# TASK OBJECTIVE
The answer should hold only the lines from the one containing "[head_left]" through the one containing "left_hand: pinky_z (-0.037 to" in the entries below, copied exactly, without pictures.

# DATA FOR REVIEW

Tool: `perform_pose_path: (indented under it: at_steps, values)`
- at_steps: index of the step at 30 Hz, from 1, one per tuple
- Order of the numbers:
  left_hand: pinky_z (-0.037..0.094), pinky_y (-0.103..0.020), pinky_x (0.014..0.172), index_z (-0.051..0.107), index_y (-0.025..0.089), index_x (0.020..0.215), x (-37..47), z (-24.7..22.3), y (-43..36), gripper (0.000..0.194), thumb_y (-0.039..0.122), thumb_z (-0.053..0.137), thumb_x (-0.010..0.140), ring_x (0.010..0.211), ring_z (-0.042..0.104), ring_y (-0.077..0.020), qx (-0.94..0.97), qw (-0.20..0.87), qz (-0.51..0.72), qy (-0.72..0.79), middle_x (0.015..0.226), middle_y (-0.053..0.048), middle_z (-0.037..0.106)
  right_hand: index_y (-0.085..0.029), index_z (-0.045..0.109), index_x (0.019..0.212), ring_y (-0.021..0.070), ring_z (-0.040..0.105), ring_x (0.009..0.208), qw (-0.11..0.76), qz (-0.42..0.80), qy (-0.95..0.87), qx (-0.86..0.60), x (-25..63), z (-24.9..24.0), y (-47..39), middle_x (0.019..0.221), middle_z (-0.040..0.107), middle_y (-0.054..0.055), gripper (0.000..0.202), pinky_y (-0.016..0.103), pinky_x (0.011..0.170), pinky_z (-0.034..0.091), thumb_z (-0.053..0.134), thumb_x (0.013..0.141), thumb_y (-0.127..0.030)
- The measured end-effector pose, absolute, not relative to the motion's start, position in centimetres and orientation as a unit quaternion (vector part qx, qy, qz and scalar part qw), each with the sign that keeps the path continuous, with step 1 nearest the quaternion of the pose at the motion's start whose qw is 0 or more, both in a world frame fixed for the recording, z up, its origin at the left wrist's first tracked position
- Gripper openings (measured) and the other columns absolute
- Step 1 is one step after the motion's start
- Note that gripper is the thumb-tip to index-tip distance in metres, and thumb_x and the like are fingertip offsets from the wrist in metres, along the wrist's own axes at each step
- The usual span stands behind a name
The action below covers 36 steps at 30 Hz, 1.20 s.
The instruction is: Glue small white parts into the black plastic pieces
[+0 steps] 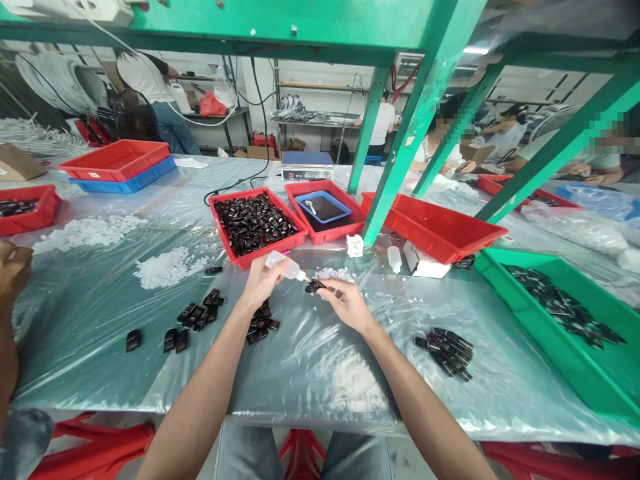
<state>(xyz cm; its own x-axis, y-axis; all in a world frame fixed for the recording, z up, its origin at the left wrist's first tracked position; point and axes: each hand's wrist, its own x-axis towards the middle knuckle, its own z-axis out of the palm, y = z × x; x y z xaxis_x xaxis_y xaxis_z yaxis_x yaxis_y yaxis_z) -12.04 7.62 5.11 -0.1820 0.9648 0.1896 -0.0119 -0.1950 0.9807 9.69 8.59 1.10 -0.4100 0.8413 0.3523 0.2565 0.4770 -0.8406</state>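
My left hand [263,281] is closed around a white squeeze bottle [284,265], its thin yellowish tip pointing right and down. The tip meets or nearly meets a small black plastic part [314,287], pinched in the fingers of my right hand [346,303]. Just behind the part lies a scatter of small white pieces [336,273]. Black parts like it form a pile [261,323] beside my left forearm, a group [200,313] further left and a heap [447,353] to the right of my right forearm.
A red tray [235,257] full of black parts stands ahead; beside it, another red tray [330,233] holds a blue tray [299,200] with a spoon. A green tray [530,353] stands right. Green posts [400,147] rise from the table. A co-worker's hand [14,267] is at left.
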Motion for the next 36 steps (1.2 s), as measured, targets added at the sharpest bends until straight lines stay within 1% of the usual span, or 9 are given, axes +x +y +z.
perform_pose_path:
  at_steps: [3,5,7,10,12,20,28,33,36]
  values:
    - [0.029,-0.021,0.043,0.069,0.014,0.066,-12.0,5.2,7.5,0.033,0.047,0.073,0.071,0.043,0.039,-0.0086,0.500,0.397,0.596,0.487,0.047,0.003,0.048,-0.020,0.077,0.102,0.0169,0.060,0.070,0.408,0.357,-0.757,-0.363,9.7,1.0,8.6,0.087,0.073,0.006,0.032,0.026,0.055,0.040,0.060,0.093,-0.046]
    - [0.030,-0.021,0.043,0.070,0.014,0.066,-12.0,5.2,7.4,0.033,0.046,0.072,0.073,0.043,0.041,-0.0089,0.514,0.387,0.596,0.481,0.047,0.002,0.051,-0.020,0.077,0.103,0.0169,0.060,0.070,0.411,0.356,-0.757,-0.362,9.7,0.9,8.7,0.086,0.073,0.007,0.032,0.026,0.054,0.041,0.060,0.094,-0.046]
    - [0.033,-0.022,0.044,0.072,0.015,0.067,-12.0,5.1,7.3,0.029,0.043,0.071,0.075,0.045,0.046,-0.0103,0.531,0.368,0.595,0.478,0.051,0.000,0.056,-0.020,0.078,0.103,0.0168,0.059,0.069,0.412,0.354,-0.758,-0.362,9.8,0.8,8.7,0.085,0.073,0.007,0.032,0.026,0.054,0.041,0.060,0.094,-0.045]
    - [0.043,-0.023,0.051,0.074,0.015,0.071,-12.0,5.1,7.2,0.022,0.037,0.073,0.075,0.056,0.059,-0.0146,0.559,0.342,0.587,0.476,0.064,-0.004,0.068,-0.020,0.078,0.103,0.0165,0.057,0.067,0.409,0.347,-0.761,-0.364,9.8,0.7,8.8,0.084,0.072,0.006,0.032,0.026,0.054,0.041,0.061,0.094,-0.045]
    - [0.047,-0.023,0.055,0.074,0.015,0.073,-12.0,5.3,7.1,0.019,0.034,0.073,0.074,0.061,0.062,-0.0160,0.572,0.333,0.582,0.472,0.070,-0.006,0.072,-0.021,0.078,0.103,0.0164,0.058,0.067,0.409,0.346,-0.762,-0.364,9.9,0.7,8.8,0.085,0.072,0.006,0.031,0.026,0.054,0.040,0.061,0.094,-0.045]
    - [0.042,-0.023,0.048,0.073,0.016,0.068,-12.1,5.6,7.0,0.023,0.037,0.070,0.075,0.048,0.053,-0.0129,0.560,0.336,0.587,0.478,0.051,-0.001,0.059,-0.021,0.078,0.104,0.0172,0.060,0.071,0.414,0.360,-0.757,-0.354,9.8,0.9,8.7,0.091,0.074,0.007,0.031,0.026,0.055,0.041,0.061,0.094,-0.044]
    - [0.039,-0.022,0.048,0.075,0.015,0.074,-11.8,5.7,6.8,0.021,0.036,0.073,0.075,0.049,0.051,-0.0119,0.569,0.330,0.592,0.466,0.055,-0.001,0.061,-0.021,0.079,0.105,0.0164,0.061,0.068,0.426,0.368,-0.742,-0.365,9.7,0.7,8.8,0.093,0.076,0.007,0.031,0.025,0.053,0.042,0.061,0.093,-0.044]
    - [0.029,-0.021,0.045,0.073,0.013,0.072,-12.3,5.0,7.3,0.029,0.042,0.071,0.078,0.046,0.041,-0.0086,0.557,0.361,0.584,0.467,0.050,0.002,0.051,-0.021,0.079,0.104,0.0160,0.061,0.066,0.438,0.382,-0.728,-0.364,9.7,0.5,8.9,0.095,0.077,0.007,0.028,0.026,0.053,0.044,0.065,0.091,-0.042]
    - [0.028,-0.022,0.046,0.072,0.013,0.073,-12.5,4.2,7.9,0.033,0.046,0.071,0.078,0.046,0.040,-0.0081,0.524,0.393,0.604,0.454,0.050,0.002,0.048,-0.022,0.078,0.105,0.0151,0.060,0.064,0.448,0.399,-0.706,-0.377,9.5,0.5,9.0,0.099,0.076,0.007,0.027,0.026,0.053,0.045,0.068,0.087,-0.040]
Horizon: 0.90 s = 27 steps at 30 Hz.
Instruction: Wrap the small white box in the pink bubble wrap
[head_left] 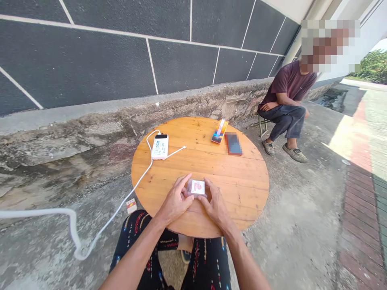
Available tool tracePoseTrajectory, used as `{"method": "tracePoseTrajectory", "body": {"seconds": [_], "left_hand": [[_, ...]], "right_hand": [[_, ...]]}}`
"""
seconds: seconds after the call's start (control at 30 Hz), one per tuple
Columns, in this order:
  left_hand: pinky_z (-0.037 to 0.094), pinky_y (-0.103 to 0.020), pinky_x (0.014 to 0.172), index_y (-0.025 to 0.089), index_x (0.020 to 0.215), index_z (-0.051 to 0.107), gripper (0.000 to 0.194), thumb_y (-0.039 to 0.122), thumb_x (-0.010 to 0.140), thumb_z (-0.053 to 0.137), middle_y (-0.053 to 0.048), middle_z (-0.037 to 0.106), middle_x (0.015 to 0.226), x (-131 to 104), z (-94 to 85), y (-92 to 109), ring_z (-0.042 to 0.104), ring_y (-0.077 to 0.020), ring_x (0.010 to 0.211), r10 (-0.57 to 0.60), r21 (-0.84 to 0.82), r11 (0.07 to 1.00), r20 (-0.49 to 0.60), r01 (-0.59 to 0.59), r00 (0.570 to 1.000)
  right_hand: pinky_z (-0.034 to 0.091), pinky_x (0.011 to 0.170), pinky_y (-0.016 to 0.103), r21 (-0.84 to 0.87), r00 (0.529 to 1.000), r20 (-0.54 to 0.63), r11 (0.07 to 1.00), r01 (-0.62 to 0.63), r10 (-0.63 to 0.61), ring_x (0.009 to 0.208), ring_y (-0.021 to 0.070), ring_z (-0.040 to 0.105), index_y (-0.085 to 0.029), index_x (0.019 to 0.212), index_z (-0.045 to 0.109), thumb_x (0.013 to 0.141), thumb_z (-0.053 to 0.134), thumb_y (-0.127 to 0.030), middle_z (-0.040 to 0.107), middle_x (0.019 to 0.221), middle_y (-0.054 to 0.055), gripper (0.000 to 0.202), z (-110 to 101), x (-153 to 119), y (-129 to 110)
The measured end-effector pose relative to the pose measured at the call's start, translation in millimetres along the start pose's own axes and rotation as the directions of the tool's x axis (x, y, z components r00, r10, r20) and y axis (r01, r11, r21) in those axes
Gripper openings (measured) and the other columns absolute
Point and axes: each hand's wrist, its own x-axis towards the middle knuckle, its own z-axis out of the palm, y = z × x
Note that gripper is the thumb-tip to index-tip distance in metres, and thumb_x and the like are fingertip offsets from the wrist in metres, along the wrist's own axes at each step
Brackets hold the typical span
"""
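A small clear-wrapped card box (196, 187) with a red mark on its white top rests near the front of the round wooden table (236, 181). Both my hands grip it. My left hand (175, 200) holds its left side with the fingers curled against it. My right hand (215, 203) holds its right side, thumb along the edge.
A white power bank (160, 146) with a white cable (133, 189) lies at the table's back left. A colourful box (219, 131) and a dark phone (233, 143) lie at the back right. A small packet (131, 205) lies on the concrete ground. A person (286, 102) sits beyond the table by the wall.
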Motion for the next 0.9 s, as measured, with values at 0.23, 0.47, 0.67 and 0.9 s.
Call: {"method": "tracePoseTrajectory", "body": {"seconds": [0.23,0.47,0.67,0.9], "left_hand": [[0.051,-0.032,0.087,0.023,0.128,0.052,0.055,0.012,0.074,0.054,-0.006,0.052,0.132,3,0.8,5,0.059,-0.0184,0.102,0.1,0.092,0.991,0.017,-0.101,0.995],[0.051,-0.033,0.087,0.02,0.122,0.058,0.048,0.014,0.075,0.055,-0.008,0.056,0.127,-2,9.4,2,0.058,-0.0202,0.105,0.082,0.005,0.997,-0.063,-0.082,0.995],[0.05,-0.025,0.064,0.022,0.134,0.047,0.055,0.029,0.08,0.057,-0.01,0.055,0.124,-1,1.9,1,0.057,-0.0105,0.07,-0.037,-0.104,0.994,-0.072,0.029,0.997],[0.045,-0.022,0.056,0.02,0.132,0.048,0.054,0.037,0.081,0.056,-0.008,0.061,0.114,9,6.2,-1,0.05,-0.0071,0.059,-0.204,-0.328,0.928,-0.044,0.179,0.978]], "right_hand": [[0.037,0.1,0.048,-0.007,0.997,0.018,0.997,0.071,-0.071,0.12,0.0271,0.049,-0.022,0.136,0.039,0.086,0.056,-0.032,0.053,0.131,0.011,0.054,-5,2,-5],[0.038,0.098,0.046,0.001,0.995,0.025,0.995,0.1,-0.1,0.115,0.0262,0.051,-0.023,0.13,0.044,0.085,0.058,-0.028,0.057,0.125,0.01,0.048,-6,6,-8],[0.033,0.104,0.048,-0.001,0.995,0.032,0.996,0.091,-0.091,0.127,0.0264,0.042,-0.025,0.138,0.037,0.087,0.053,-0.029,0.048,0.137,0.01,0.054,-6,3,-6],[0.034,0.102,0.049,-0.014,0.997,0.029,0.997,0.073,-0.072,0.122,0.0267,0.047,-0.025,0.137,0.037,0.086,0.055,-0.028,0.052,0.133,0.01,0.054,-3,1,-4]]}}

# RESULT
[head_left] 
Available tool tracePoseTrajectory, used as `{"method": "tracePoseTrajectory", "body": {"seconds": [_], "left_hand": [[_, ...]], "right_hand": [[_, ...]]}}`
"""
seconds: seconds after the call's start (control at 30 Hz), one per tuple
Columns, in this order:
  left_hand: pinky_z (-0.037 to 0.094), pinky_y (-0.103 to 0.020), pinky_x (0.014 to 0.172), index_y (-0.025 to 0.089), index_x (0.020 to 0.215), index_z (-0.051 to 0.107), gripper (0.000 to 0.194), thumb_y (-0.039 to 0.122), thumb_x (-0.010 to 0.140), thumb_z (-0.053 to 0.137), middle_y (-0.053 to 0.048), middle_z (-0.037 to 0.106), middle_x (0.015 to 0.226), x (-131 to 104), z (-94 to 85), y (-92 to 109), ring_z (-0.042 to 0.104), ring_y (-0.077 to 0.020), ring_x (0.010 to 0.211), r10 (-0.57 to 0.60), r21 (-0.84 to 0.82), r11 (0.07 to 1.00), r20 (-0.49 to 0.60), r01 (-0.59 to 0.59), r00 (0.570 to 1.000)

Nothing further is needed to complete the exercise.